**Assignment:** Images should be omitted while the rest of the data is duplicated exactly.
----- Dataset section
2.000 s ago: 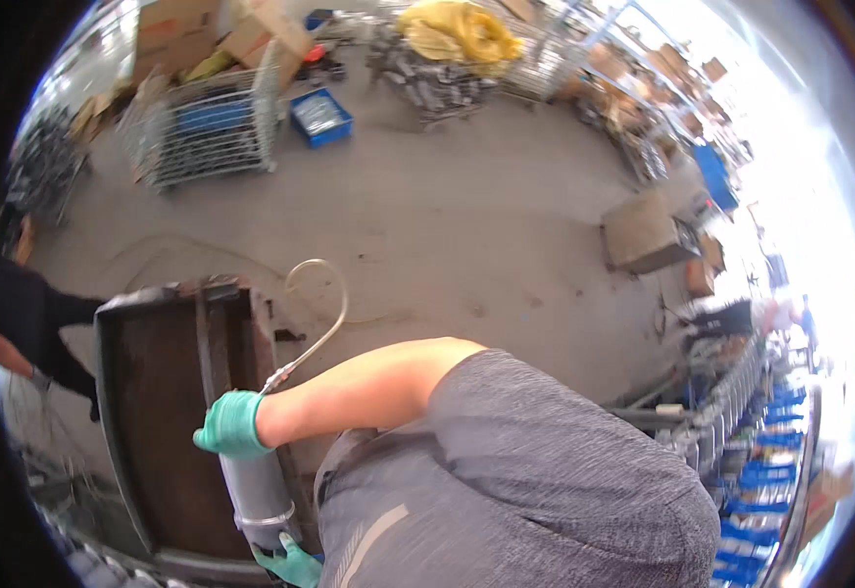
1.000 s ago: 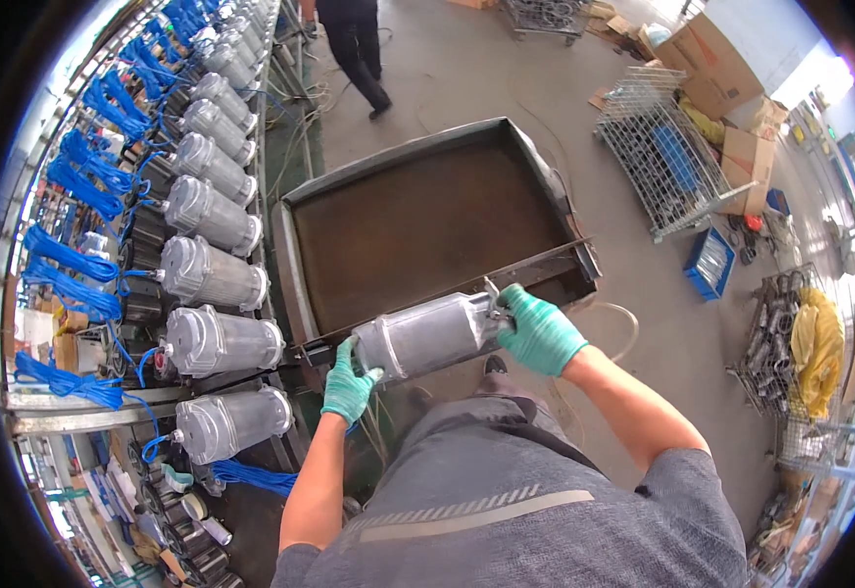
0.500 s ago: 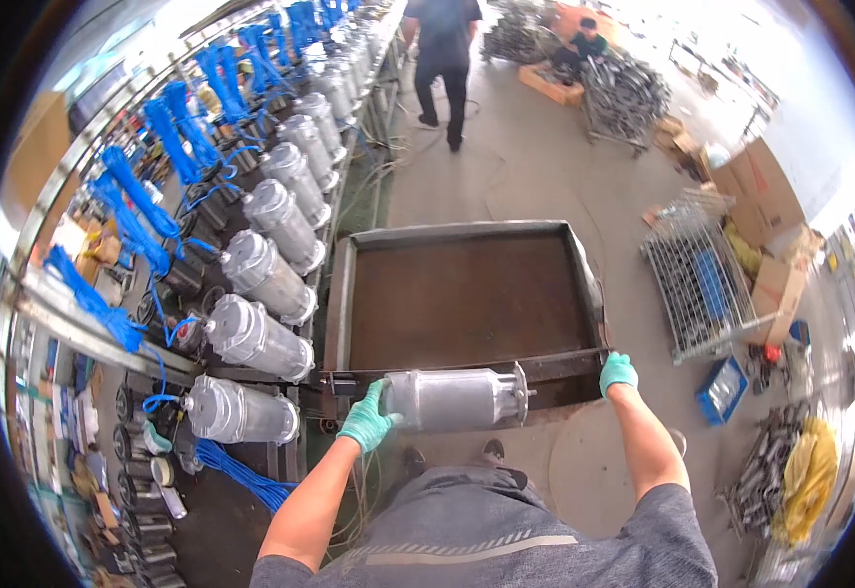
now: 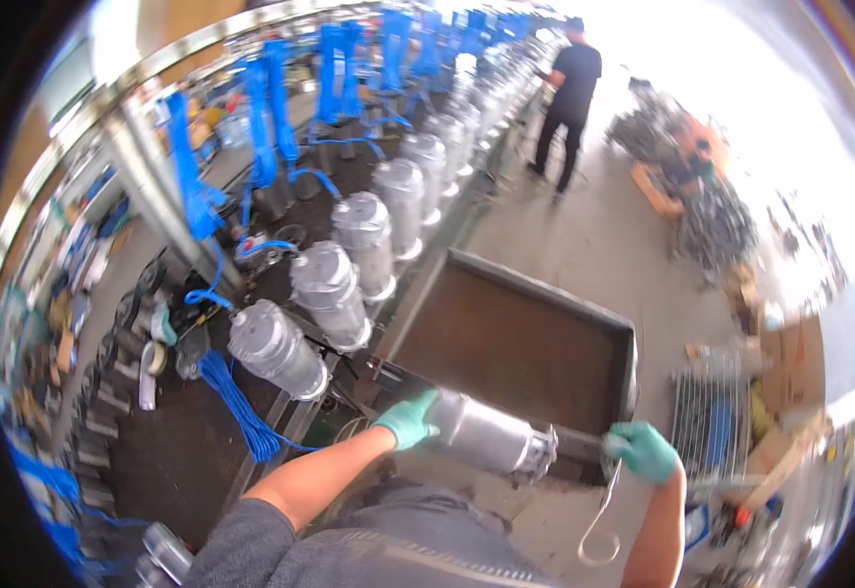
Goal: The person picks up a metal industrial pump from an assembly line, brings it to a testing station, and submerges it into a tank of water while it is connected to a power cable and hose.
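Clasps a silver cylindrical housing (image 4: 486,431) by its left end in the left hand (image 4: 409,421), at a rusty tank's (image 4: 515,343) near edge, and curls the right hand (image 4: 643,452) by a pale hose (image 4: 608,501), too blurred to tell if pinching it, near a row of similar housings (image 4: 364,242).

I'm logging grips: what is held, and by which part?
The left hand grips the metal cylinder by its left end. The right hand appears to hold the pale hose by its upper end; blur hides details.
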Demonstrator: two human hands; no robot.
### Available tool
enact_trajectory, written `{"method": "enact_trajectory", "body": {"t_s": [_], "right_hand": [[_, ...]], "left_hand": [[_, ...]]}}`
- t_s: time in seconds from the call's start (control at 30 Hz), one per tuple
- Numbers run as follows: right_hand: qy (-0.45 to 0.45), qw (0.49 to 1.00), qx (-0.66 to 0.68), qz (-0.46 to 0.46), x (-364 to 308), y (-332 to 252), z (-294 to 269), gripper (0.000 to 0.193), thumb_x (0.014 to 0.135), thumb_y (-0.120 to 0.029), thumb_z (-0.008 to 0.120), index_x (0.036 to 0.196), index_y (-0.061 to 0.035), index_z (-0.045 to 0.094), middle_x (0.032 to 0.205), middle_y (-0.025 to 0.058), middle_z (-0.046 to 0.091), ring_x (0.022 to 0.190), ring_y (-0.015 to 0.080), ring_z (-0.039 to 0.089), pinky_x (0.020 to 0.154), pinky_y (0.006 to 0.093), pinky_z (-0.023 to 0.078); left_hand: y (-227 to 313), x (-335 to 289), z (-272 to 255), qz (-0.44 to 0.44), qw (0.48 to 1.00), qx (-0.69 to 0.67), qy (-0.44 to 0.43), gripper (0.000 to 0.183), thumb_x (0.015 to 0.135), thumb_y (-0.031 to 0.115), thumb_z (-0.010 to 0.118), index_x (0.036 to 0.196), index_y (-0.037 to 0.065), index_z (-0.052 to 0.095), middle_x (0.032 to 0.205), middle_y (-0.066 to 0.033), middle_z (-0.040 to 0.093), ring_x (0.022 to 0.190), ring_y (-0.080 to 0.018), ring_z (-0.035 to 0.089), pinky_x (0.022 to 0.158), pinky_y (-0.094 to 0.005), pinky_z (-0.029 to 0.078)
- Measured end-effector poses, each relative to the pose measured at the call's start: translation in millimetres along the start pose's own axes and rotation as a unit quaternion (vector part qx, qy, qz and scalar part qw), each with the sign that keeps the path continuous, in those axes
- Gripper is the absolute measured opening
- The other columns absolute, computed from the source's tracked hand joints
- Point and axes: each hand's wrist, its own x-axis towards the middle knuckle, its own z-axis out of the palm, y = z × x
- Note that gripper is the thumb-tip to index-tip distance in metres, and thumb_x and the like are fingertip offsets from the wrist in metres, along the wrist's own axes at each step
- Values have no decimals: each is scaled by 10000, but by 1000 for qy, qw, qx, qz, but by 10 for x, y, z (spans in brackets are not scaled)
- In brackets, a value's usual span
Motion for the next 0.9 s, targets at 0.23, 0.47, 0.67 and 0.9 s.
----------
**Task response:**
2.000 s ago: 
1.000 s ago: 
0.500 s ago: 
now: 
Goal: The person picks up a metal industrial pump from an assembly line, brings it to a testing station, and submerges it into a tank of water while it is connected to a power cable and hose.
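Clasps a silver cylindrical housing (image 4: 486,431) by its left end in the left hand (image 4: 409,421), at a rusty tank's (image 4: 515,343) near edge, and curls the right hand (image 4: 643,452) by a pale hose (image 4: 608,501), too blurred to tell if pinching it, near a row of similar housings (image 4: 364,242).

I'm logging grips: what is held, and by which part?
The left hand grips the metal cylinder by its left end. The right hand appears to hold the pale hose by its upper end; blur hides details.
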Demonstrator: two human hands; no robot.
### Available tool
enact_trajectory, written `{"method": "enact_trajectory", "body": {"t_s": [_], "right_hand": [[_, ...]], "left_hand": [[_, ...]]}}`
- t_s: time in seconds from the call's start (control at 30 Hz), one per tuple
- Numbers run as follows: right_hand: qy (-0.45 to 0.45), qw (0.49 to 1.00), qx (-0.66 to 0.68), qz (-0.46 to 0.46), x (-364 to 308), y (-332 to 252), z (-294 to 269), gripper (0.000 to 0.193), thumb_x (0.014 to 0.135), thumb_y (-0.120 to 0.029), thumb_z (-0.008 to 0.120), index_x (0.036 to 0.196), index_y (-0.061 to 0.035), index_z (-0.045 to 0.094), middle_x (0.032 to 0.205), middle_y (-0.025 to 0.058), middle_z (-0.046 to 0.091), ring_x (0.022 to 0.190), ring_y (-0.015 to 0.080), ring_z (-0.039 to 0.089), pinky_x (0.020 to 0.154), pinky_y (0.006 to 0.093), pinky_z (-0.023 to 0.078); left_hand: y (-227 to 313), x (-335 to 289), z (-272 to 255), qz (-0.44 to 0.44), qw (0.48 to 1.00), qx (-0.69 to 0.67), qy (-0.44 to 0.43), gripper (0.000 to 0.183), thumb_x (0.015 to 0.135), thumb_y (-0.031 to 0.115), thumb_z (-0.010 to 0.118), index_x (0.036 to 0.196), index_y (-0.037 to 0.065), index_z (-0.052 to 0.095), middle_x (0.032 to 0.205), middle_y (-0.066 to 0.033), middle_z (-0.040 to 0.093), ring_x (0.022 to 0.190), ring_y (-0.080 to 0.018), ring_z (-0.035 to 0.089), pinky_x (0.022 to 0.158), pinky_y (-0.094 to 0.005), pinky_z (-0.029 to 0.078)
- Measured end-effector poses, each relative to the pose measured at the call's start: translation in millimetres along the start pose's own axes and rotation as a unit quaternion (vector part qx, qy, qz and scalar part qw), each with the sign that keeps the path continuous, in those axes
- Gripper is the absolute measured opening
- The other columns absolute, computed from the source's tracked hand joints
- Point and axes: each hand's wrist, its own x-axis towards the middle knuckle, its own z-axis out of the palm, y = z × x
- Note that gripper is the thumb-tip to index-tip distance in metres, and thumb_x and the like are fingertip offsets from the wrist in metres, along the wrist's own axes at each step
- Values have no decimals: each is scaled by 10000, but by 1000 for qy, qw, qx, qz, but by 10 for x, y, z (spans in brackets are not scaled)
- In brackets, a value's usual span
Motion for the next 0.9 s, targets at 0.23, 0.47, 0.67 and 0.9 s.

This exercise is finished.